→ **Your objective**
An exact copy of the data is required. No picture may appear in it.

→ **Exercise data**
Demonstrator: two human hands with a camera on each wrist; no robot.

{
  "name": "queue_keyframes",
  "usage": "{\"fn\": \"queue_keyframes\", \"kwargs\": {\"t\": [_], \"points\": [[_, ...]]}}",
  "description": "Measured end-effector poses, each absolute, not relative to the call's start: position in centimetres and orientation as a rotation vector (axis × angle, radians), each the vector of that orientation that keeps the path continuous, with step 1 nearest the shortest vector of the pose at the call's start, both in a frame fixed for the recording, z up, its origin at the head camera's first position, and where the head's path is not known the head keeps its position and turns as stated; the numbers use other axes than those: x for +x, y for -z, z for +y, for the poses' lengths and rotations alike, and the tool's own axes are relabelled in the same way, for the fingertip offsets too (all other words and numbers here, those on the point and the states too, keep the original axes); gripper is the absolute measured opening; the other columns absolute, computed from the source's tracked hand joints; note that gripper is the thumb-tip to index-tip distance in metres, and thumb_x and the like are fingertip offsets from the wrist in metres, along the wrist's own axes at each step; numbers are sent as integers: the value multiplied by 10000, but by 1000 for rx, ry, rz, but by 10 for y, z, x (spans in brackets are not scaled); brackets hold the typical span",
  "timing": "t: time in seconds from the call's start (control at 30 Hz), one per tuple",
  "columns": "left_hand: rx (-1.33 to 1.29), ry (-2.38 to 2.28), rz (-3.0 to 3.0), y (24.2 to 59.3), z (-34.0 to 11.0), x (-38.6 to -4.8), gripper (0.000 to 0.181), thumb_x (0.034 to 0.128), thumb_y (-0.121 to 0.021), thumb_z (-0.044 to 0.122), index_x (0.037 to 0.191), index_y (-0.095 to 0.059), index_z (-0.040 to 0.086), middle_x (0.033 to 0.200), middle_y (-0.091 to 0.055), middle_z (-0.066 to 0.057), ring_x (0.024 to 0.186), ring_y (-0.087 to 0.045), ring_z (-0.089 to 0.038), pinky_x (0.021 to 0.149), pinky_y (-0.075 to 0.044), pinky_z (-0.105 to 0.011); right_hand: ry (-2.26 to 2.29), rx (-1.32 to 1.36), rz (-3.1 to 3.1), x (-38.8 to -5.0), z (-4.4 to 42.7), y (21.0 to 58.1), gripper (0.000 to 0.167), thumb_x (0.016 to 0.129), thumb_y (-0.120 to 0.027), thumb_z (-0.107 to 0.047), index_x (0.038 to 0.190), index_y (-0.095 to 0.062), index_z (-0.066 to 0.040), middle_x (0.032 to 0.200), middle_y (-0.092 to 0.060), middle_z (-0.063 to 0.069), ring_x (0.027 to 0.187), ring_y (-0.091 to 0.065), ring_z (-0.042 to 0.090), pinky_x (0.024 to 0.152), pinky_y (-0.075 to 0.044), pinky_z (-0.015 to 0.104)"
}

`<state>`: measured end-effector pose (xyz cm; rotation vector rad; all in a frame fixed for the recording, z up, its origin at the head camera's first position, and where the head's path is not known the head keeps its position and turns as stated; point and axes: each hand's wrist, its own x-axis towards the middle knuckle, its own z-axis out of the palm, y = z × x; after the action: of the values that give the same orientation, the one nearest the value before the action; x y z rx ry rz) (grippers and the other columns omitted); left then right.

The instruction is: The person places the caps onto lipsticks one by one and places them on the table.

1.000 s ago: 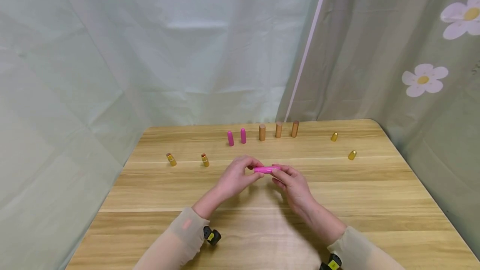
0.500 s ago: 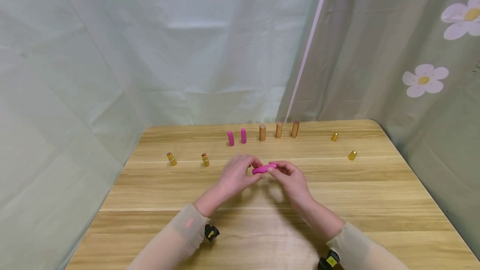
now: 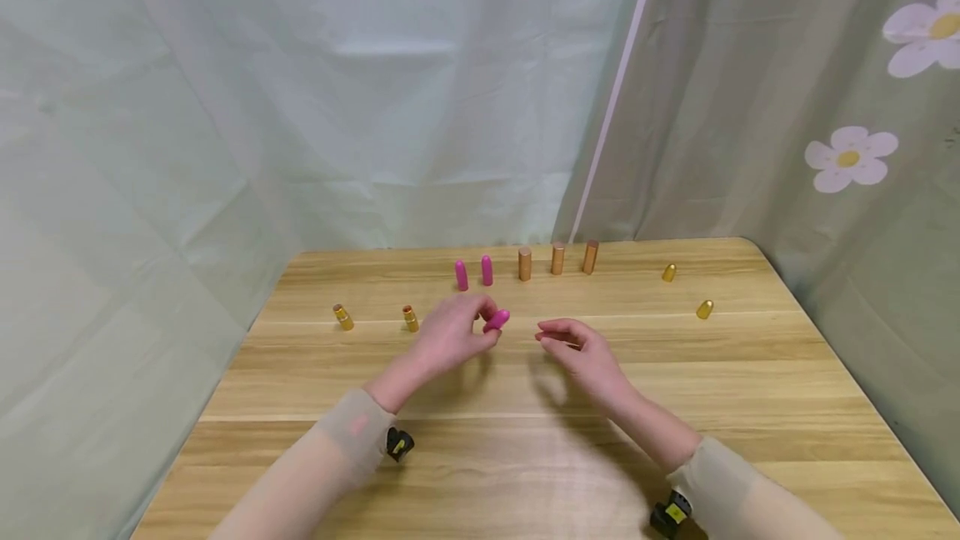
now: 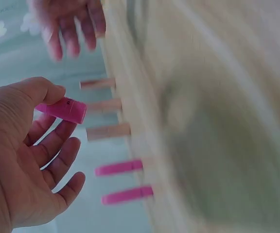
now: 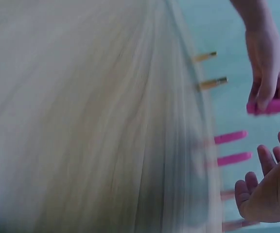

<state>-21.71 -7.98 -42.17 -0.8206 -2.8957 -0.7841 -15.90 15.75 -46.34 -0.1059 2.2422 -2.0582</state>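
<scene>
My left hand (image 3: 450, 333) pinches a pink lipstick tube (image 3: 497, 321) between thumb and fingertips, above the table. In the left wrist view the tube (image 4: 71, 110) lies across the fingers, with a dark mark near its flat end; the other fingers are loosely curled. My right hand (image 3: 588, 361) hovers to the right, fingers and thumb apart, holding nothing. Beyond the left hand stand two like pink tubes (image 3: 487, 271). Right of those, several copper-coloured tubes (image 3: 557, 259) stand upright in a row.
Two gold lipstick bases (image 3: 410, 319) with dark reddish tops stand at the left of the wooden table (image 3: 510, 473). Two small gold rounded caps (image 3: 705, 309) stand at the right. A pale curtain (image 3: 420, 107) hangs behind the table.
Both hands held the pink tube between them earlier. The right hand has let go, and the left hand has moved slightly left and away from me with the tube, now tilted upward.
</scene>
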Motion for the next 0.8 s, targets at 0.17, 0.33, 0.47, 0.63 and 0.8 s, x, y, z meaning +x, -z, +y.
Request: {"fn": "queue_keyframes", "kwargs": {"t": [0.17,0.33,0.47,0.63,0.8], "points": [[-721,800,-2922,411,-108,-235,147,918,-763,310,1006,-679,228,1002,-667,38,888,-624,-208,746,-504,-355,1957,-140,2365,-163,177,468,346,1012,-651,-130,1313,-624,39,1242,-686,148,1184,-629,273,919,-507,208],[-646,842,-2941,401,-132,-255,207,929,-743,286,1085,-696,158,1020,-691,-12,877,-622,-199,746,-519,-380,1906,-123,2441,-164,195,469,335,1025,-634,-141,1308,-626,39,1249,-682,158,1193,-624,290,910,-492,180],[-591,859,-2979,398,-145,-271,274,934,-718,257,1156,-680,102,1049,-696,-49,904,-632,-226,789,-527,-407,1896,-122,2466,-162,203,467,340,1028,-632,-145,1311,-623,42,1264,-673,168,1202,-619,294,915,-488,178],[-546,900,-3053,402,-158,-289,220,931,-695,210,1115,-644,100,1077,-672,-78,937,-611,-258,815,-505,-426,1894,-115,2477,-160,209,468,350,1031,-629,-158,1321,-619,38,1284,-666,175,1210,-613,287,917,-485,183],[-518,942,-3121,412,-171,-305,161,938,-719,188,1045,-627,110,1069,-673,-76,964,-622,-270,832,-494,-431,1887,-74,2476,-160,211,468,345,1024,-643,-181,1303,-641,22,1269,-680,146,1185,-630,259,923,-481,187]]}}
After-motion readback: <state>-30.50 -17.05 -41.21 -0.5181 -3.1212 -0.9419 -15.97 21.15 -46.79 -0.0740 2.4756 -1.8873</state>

→ **Result for this task**
Demonstrator: two human hands with a camera on each wrist; no robot.

{
  "name": "queue_keyframes",
  "usage": "{\"fn\": \"queue_keyframes\", \"kwargs\": {\"t\": [_], \"points\": [[_, ...]]}}",
  "description": "Measured end-effector poses, each absolute, not relative to the call's start: position in centimetres and orientation as a rotation vector (axis × angle, radians), each the vector of that orientation that keeps the path continuous, with step 1 nearest the shortest vector of the pose at the call's start, both in a frame fixed for the recording, z up, its origin at the head camera's first position, and where the head's path is not known the head keeps its position and turns as stated; the numbers use other axes than those: x for +x, y for -z, z for +y, for the poses' lengths and rotations alike, and the tool's own axes are relabelled in the same way, for the fingertip offsets too (all other words and numbers here, those on the point and the states too, keep the original axes); gripper is the absolute measured opening; the other columns absolute, computed from the source's tracked hand joints; note that gripper is the thumb-tip to index-tip distance in metres, and thumb_x and the like are fingertip offsets from the wrist in metres, along the wrist's own axes at each step; numbers are sent as integers: the value multiplied by 10000, but by 1000 for rx, ry, rz, but by 10 for y, z, x (spans in brackets are not scaled); brackets hold the typical span",
  "timing": "t: time in seconds from the call's start (control at 30 Hz), one per tuple",
  "columns": "left_hand: rx (-1.33 to 1.29), ry (-2.38 to 2.28), rz (-3.0 to 3.0), y (24.2 to 59.3), z (-34.0 to 11.0), x (-38.6 to -4.8), gripper (0.000 to 0.181), thumb_x (0.034 to 0.128), thumb_y (-0.121 to 0.021), thumb_z (-0.044 to 0.122), index_x (0.037 to 0.191), index_y (-0.095 to 0.059), index_z (-0.040 to 0.086), middle_x (0.033 to 0.200), middle_y (-0.091 to 0.055), middle_z (-0.066 to 0.057), ring_x (0.024 to 0.186), ring_y (-0.087 to 0.045), ring_z (-0.089 to 0.038), pinky_x (0.021 to 0.149), pinky_y (-0.075 to 0.044), pinky_z (-0.105 to 0.011); right_hand: ry (-2.26 to 2.29), rx (-1.32 to 1.36), rz (-3.1 to 3.1), x (-38.8 to -5.0), z (-4.4 to 42.7), y (21.0 to 58.1), gripper (0.000 to 0.167), thumb_x (0.016 to 0.129), thumb_y (-0.120 to 0.027), thumb_z (-0.107 to 0.047), index_x (0.038 to 0.190), index_y (-0.095 to 0.062), index_z (-0.066 to 0.040), middle_x (0.032 to 0.200), middle_y (-0.092 to 0.060), middle_z (-0.063 to 0.069), ring_x (0.027 to 0.187), ring_y (-0.091 to 0.065), ring_z (-0.042 to 0.090), pinky_x (0.024 to 0.152), pinky_y (-0.075 to 0.044), pinky_z (-0.015 to 0.104)"
}

`<state>`: measured end-effector pose (xyz cm; rotation vector rad; all in a frame fixed for the recording, z up, its origin at the head camera's first position, and where the head's path is not known the head keeps its position and turns as stated; point and axes: each hand's wrist, its own x-axis towards the middle knuckle, its own z-axis out of the palm, y = z × x; after the action: of the values that give the same orientation, the one nearest the value before the action; x y z rx ry rz) (grippers and the other columns omitted); left then right.

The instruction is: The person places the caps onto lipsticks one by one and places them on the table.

1.000 s ago: 
0.500 s ago: 
now: 
now: 
now: 

<state>-21.71 -7.98 -42.17 -0.8206 -2.8957 -0.7841 -15.90 15.75 -46.34 -0.1059 2.2422 -2.0582</state>
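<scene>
My left hand (image 3: 450, 333) pinches a pink lipstick tube (image 3: 497, 321) between thumb and fingertips, above the table. In the left wrist view the tube (image 4: 71, 110) lies across the fingers, with a dark mark near its flat end; the other fingers are loosely curled. My right hand (image 3: 588, 361) hovers to the right, fingers and thumb apart, holding nothing. Beyond the left hand stand two like pink tubes (image 3: 487, 271). Right of those, several copper-coloured tubes (image 3: 557, 259) stand upright in a row.
Two gold lipstick bases (image 3: 410, 319) with dark reddish tops stand at the left of the wooden table (image 3: 510, 473). Two small gold rounded caps (image 3: 705, 309) stand at the right. A pale curtain (image 3: 420, 107) hangs behind the table.
Both hands held the pink tube between them earlier. The right hand has let go, and the left hand has moved slightly left and away from me with the tube, now tilted upward.
</scene>
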Motion for the next 0.8 s, targets at 0.17, 0.33, 0.47, 0.63 and 0.8 s, x, y, z meaning +x, -z, +y.
Request: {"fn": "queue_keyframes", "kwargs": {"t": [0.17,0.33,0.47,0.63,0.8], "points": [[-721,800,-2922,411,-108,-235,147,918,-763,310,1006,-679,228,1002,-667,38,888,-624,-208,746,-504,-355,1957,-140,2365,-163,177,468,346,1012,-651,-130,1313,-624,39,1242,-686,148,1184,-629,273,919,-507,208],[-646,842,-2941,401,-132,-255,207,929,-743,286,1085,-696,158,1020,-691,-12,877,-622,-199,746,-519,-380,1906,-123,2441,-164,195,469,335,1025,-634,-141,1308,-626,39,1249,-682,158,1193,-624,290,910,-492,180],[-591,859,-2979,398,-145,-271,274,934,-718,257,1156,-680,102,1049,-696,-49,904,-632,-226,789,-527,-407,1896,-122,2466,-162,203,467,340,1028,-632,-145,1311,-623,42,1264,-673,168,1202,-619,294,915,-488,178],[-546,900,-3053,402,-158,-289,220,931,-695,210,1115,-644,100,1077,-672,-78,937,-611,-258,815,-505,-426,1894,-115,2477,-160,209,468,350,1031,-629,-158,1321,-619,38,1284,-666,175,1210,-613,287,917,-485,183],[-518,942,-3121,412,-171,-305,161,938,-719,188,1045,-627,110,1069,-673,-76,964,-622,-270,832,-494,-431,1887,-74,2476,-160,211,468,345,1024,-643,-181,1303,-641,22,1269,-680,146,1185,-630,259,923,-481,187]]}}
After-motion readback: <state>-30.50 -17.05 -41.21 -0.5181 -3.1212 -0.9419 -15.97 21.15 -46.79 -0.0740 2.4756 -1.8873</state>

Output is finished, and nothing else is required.